Which is, of course, the least of Maui’s - and all the islands’ - problems with the shutdown of Aloha cargo. Farmers - from flower growers to papaya producers and everything perishable in between - are scrambling to find reasonably priced space to ship their products.
Hawaiian Air hasn’t enough cargo capacity to fill the void, and water transport - the Superferry or Young Brothers’barges - are either too slow or too few to make up the difference.
And suddenly Gov. Linda Lingle and Mayor Mufi Hannemann sound prescient. In her defense earlier this year for expediting the Superferry, Lingle spoke of the need to provide a transportation alternative for airline travel between islands.

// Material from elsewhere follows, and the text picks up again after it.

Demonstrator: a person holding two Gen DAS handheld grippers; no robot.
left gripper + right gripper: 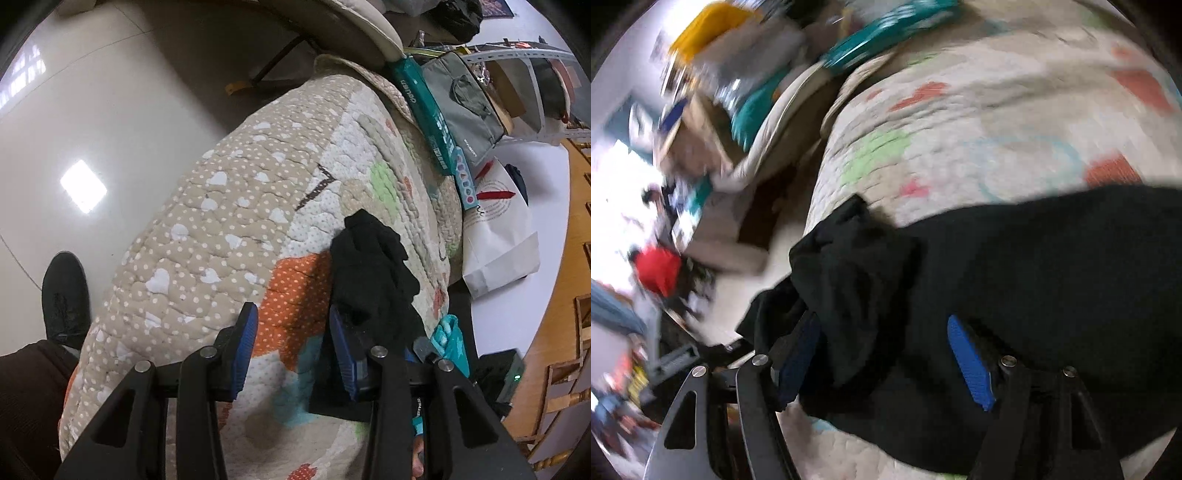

Some of us - “Harrumph, harrumph” - scoffed. But with the demise of Aloha Airlines and Mesa’s precarious financial condition, the Superferry begins to look - rough water cancellations and mechanical problems notwithstanding - increasingly good.
Then there’s the mayor and his effort to build a train. Some on the City Council appear to be losing their nerve, and rail opponents are circulating petitions to put the issue on the ballot this fall, all while the price of gasoline continues to skyrocket, seemingly by the hour.
Another buddy of mine, who drives a slightly larger and decidedly more upscale car than I, was also complaining last week. “I have to put premium gas in that car of mine,” he said. “Do you know what that’s costing me? $75 to fill it up. $75!” And his car is an old-fashioned four-door sedan - no gas-guzzling SUV.
Now I don’t expect to see my luxury-car-driving friend taking the bus soon. But as the price of regular on Honolulu edges toward $4 per gallon, I’m certainly thinking about it. And if the mayor gets his train, I’ll ride it.
We all will. Hannemann has always argued that he’s not building for today, but for 10, 20, 30 years from now when - guaranteed, fellow car owners of mine - the price of gasoline for the commuters of that generation will be far, far higher than the $3-some-thin’-somethin’ we’re paying today.
Next time you fill up your car’s gas tank, check the price-per-gallon and you’ll realize that 10, 20, 30 years from now is far closer than you think.
The price of oil is getting us. It got Aloha Airlines. It’s getting us at the gas pump. It’s reaching into our wallets at the supermarket.
A few years ago, a third friend of mine lambasted me for writing that George W. Bush’s Iraq war was all about oil. I may have overstated, but it was certainly as much - and probably more - about oil as it was about non-existent weapons of mass destruction or giving Iraqis the gift of democracy or destroying the then non-existent “al Qaeda in Iraq.”
We were in 2003, at the outset of the Iraq war, prisoners of our national addiction to oil - as we were in 1990 when George H.W. took us to war in Iraq because of that country’s invasion of a sovereign Kuwait. Of course, that was the reason. And five years and another ongoing war later, we remain addicted.
Which brings me to another friend - an Obamamaniac - who told me recently that Hawaii’s current economic uncertainty had at least kept his mind off the Rev. Jeremiah Wright’s ravings and the accompanying sound of air escaping from Obama campaign balloons.
Not so fast. Last week Obama sounded more presidential than his Republican and Democratic opponents combined, and my guess is that the American people, from Kennebunkport to Kahului, are smart enough to recognize it. While John McCain and Hillary Clinton, shamelessly pandering to us - you, me, and every other oil-addicted American - by calling for a summer holiday in 18-plus cents per gallon in federal gas taxes, Obama demurred.
He pointed out that such a holiday would save each of us, over the course of three months, $30, while putting off another inconvenient truth: That we must find alternatives and end our addiction to oil. Like his fellow public servants from Hawaii, Ms. Lingle and Mr. Hannemann, the young man understands the need for alternatives.